Isah Ladan Bosso

Personal information
- Date of birth: 5 October 1967 (age 58)
- Place of birth: Niger State, Nigeria
- Height: 1.83 m (6 ft 0 in)

Managerial career
- Years: Team
- 2007–2009: Nigeria U-20
- 2011: Kano Pillars
- 2011–2012: Wikki Tourists F.C.
- 2012-2014: Bayelsa United
- 2014-2015: Abia Warriors
- 2015-2019: El-Kanemi Warriors
- 2020–2024: Nigeria U-20
- 2024-: Bayelsa United

= Ladan Bosso =

Nigerian football coach

Isah Ladan Bosso (born 5 October 1967) is the current head coach of Bayelsa United and a former coach of the Nigeria national under-20 football team, nicknamed the Flying Eagles. He was appointed in September 2020. He led the Nigerian team to the 2023 U-20 Africa Cup of Nations. He has often been described as Nigeria's own Sean Dyche because of his pragmatic managerial approach and emphasis on solid defensive shape. Bosso was made famous for his racism allegation against England referee Howard Webb after Nigeria's Under 20s lost to Chile at the quarter-final stage of the 2007 FIFA U-20 World Cup.

== Coaching career ==

In 2007, Ladan Bosso was appointed the head coach of Nigeria national under-20 football team. He led the team to the quarter-final stage of the 2007 FIFA U-20 World Cup. In 2009, the Bosso led under-20 team finished as runner-up in the WAFU U20 Nation Cup. He was dismissed in 2009 following a third-place finish by the Flying Eagles at the 2009 African Youth Championship and Samson Siasia was appointed as his replacement. After leaving the Flying Eagles, Bosso joined Kano Pillars as head coach in January 2011. He left the position in November 2011.

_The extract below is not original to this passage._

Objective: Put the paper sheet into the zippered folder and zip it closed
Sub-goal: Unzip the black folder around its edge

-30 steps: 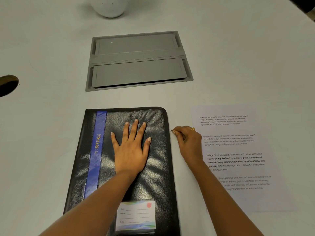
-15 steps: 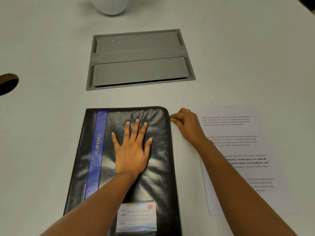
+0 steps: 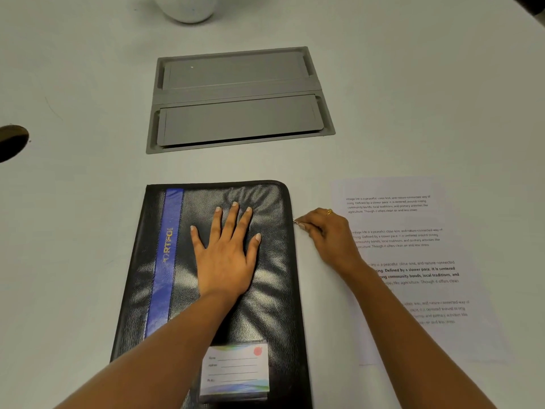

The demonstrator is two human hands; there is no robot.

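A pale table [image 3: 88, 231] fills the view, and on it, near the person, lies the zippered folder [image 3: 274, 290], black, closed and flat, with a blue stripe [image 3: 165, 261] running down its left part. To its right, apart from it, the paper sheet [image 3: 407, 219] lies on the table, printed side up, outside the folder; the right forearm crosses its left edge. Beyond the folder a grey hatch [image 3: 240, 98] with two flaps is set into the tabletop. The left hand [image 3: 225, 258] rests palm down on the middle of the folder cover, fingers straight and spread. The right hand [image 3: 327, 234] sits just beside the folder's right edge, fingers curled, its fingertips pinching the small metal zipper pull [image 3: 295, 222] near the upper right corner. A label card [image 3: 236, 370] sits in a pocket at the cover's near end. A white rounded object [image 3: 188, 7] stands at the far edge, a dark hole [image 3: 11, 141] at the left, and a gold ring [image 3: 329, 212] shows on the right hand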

Bosso was appointed technical director by Nigerian football club Wikki Tourist in December 2011. A position he left in November 2012 to join the then-champion of Nigerian professional football league Bayelsa United. Bosso quit Bayelsa United and joined Nigeria Premier League side, Abia Warriors Football Club of Umuahia as the club's technical adviser in February 2014. In November 2015, the management of Abia Warriors decided not to renew Bosso's contract following the poor performance of the team in the 2014/2015 Nigeria Professional Football League (NPFL) season. Ladan Bosso was appointed coach of Nigeria Premier League side El Kanemi Warriors in December 2015. He took over from Kelechi Emeteole, who ensured the club were not relegated that season. In September 2020, the Nigeria Football Federation (NFF) appointed Bosso as head coach of Nigeria national under-20 football team. In 2024, he was appointed as the coach of Bayelsa United.

== Controversy ==
Bosso became famous following his racism allegation against England referee Howard Webb after Nigeria's Under-20s lost to Chile at the quarter-final stage of the 2007 FIFA U-20 World Cup. Speaking at a press conference after the game, Bosso accused Webb of racism. According to the FIFA disciplinary committee, Bosso was found guilty of "offensive behavior," resulting in a four-month ban and a fine of CHF 11,000.